**TASK INSTRUCTIONS**
What are the lines from the top of the entries through the one with "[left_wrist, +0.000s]"? Write them out exactly, with no pictures.

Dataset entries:
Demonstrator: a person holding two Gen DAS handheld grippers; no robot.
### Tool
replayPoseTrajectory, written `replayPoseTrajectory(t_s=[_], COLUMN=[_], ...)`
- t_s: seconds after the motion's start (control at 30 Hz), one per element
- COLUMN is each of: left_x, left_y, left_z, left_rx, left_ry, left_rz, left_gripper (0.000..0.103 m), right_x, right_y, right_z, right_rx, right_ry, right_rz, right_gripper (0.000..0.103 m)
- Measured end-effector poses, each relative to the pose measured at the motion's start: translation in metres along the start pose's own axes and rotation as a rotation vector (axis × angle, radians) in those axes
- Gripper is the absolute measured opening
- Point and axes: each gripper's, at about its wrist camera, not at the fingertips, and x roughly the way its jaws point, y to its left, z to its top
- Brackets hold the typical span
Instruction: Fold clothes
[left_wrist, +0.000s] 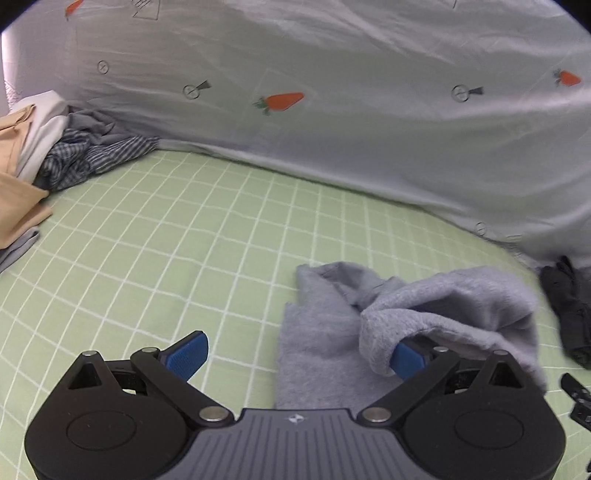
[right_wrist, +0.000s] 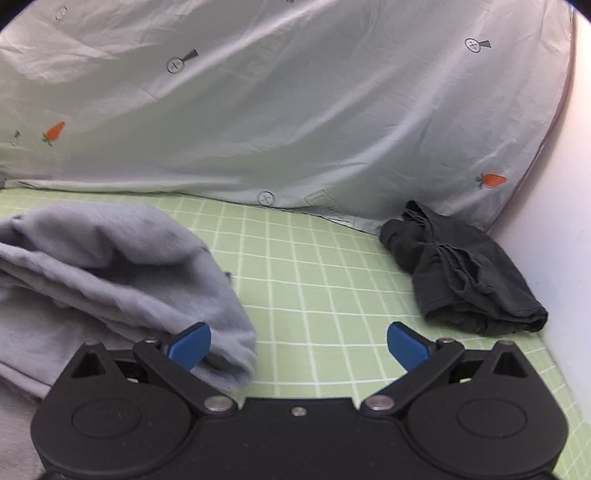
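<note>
Fingers (left_wrist: 186, 356) spread wide on both your grippers, gripping nothing. Soft grey fleece garment (left_wrist: 424, 314) lies bunched on green checked bed sheet (left_wrist: 184, 240), draped over left gripper's (left_wrist: 295, 356) right finger. Free that finger, then pinch opposite edges and flatten before folding.

1. The left claw (left_wrist: 295, 354) is a matte black plastic body with two round housings and angled linkage arms.
2. Its two fingers carry blue textured rubber pads (left_wrist: 186, 356).
3. Silver round pivot screws (left_wrist: 213, 413) sit on the linkage joints.
4. A grey ribbed centre plate (left_wrist: 295, 439) bears a small white emblem.
5. The right claw (right_wrist: 298, 347) has the same black build, with smooth blue pads (right_wrist: 190, 347) and silver pivots.
6. Its centre plate (right_wrist: 298, 435) is plain black with one small screw.
</note>
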Motion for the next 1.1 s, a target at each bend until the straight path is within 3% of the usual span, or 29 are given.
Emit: replayPoseTrajectory(t_s=[0.2,0.4,0.73,0.9,0.97,1.03,1.1], left_x=[-0.015,-0.012,0.013,0.025,0.029,0.035,0.041], left_y=[0.013,0.017,-0.011,-0.026,-0.032,-0.039,-0.047], left_z=[0.01,0.014,0.007,0.004,0.002,0.001,-0.001], left_rx=[-0.077,-0.127,0.018,0.097,0.133,0.181,0.224], left_ry=[-0.042,-0.033,0.037,0.058,0.06,0.062,0.073], left_rz=[-0.074,-0.065,-0.041,-0.082,-0.103,-0.109,-0.101], left_gripper=[0.1,0.1,0.1,0.099,0.096,0.079,0.064], right_x=[0.01,0.034,0.053,0.047,0.047,0.051,0.059], right_y=[0.007,0.017,0.047,0.037,0.029,0.021,0.013], right_z=[0.01,0.021,-0.005,-0.008,-0.006,-0.002,0.003], right_rx=[0.032,0.056,-0.02,0.053,0.095,0.144,0.193], right_ry=[0.004,0.028,0.199,0.198,0.19,0.179,0.178], right_rz=[0.044,0.08,0.166,0.184,0.195,0.212,0.238], right_gripper=[0.103,0.103,0.103,0.103,0.103,0.102,0.093])
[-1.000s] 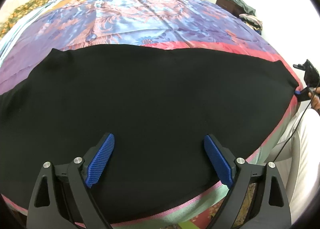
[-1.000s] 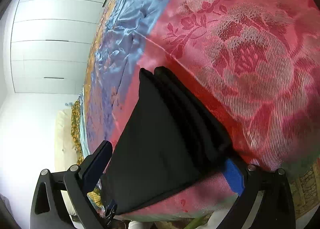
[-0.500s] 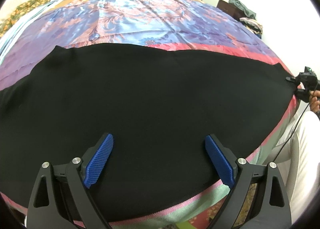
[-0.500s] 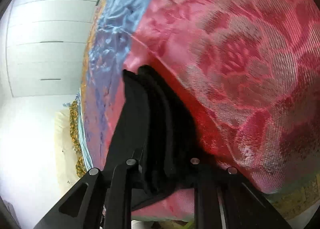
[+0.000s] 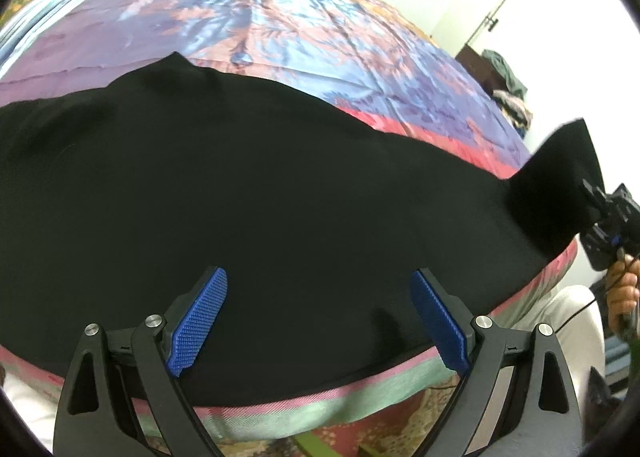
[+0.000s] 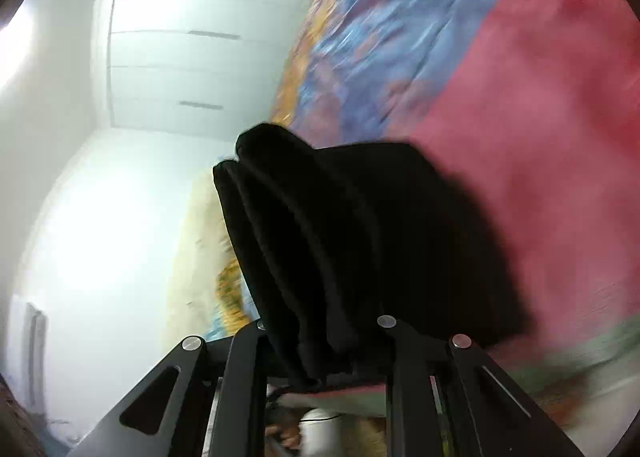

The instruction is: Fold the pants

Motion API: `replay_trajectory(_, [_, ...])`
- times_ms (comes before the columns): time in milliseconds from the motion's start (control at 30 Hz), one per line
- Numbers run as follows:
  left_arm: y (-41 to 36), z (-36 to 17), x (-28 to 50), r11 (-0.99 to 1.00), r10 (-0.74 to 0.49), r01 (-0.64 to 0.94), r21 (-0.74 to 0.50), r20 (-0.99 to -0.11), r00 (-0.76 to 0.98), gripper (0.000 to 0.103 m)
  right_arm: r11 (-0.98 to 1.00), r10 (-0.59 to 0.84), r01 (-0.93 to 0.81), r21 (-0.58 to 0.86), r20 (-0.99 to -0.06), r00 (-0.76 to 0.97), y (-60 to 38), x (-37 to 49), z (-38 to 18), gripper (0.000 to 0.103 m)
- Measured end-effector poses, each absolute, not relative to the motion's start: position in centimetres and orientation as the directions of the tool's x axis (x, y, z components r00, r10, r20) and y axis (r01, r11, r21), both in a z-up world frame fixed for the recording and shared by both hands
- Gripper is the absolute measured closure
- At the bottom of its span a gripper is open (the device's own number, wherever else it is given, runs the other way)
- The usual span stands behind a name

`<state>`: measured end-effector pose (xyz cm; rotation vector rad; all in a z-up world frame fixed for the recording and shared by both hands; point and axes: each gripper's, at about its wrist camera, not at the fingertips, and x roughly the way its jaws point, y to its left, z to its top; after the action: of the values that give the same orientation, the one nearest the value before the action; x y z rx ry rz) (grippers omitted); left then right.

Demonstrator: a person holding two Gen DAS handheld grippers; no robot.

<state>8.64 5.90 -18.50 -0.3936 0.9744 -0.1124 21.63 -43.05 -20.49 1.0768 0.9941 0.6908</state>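
Black pants on bed, one end lifted.
Left hand-held gripper hovers with fingers spread wide, nothing between them, over the pants lying flat along the bed's near edge. Right hand-held gripper pinches the bunched end of the pants, raised off the bed's right corner; a hand holds it.
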Motion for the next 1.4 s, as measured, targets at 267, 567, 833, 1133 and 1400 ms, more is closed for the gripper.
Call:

**OUTPUT**
Demonstrator: a person holding two Gen DAS handheld grippers; no robot.
### Tool
replayPoseTrajectory, written `replayPoseTrajectory(t_s=[_], COLUMN=[_], ...)`
- t_s: seconds after the motion's start (control at 30 Hz), one per element
- COLUMN is each of: left_x, left_y, left_z, left_rx, left_ry, left_rz, left_gripper (0.000..0.103 m), right_x, right_y, right_z, right_rx, right_ry, right_rz, right_gripper (0.000..0.103 m)
- Measured end-effector poses, each relative to the pose measured at the motion's start: translation in metres along the start pose's own axes and rotation as a rotation vector (axis × angle, radians) in those axes
- Gripper is the absolute measured opening
- Point and axes: each gripper's, at about its wrist camera, not at the fingertips, and x roughly the way its jaws point, y to its left, z to its top
- Brackets hold the typical span
Instruction: Fold clothes
[left_wrist, +0.000s] 

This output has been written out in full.